I think I will only add the 8x2tb drives when I need them, and then be done adding Vdevs to that pool. and when I need more space I will swap the 2tb’s for what ever is cost effective at the time.

Only other things I might play with is a stripped array for a steam cache [Who cares if a cache drive dies]
I will probably be running a vm off freenas So adding what ever drive i need for that also.

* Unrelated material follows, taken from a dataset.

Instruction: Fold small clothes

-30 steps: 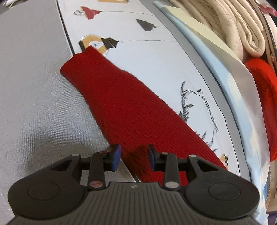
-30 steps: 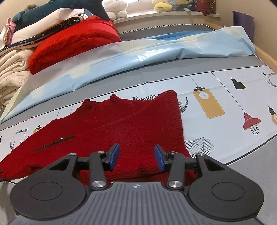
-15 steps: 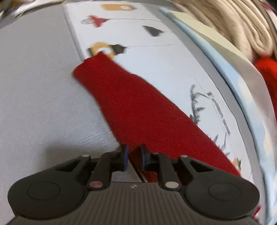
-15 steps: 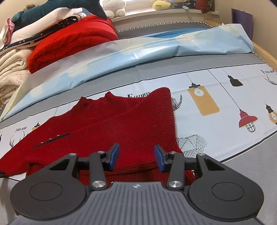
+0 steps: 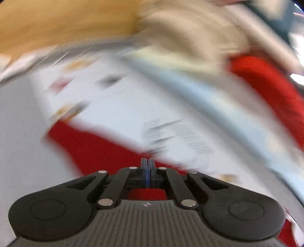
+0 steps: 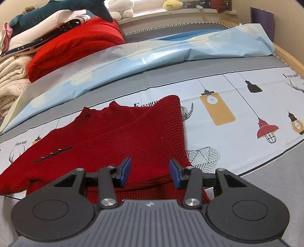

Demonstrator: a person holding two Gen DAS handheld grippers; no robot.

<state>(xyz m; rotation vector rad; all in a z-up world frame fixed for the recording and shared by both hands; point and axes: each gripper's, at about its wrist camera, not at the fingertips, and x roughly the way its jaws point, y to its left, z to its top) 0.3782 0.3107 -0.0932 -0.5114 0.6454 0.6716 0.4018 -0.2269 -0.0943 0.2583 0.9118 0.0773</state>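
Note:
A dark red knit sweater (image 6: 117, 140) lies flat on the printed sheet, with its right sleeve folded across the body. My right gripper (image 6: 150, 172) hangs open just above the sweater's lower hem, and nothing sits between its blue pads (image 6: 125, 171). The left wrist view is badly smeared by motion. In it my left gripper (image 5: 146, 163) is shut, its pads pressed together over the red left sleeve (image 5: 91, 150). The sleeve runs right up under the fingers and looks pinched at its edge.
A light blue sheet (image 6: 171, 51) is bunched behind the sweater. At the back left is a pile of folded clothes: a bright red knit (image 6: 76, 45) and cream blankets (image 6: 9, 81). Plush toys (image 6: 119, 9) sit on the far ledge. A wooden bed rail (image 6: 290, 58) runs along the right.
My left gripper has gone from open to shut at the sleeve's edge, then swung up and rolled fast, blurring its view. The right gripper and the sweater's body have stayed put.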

So glad I have this up and running. Time for some burn in.
Thanks for all the help!

1 Like

Just be aware of a couple of things:

  • ZFS can read different data from both drives in a mirror (As it has block checksums to know if the data is bad, it doesn’t need to compare data between the disks to know if its broken) so you aren’t losing performance for reads vs RAID0. You do lose the space and the write IOPS performance, but the reads are (i believe) just as good (or close to it).
  • if you add disks to another pool or array, you’re leaving performance on the table vs. if they were to be part of your existing pool. you may well have reason to do that, but if you don’t (and that reason may be something as simple as “i want to”) i’d consider adding them to the same pool
  • if you’re using the storage as a VM backing store (via NFS), be sure to turn off “atime” or access time recording on that data set. Otherwise performance will tank as ZFS will be attempting to update the access time (which is a write - and in ZFS all writes are FULL STRIPE) on the vm disk file for every single read of it. In fact, unless you care about when a specific file was last READ for auditing purposes or such, i’d turn off atime in general.
  • Just on data sets. think of security in terms of data sets, not folders. You can have virtually unlimited data sets and they can be under other data sets. Data set = basically a folder in ZFS that you can set different security permissions or storage options on. If you feel you may want different security or other options on a folder on a ZFS system, create a data set for it, not just a regular folder. This in particular took me a little while to get my head around. e.g. i’d create a different data set for VM storage vs. your other file storage and maybe use different options on it (e.g., turn off atime as above).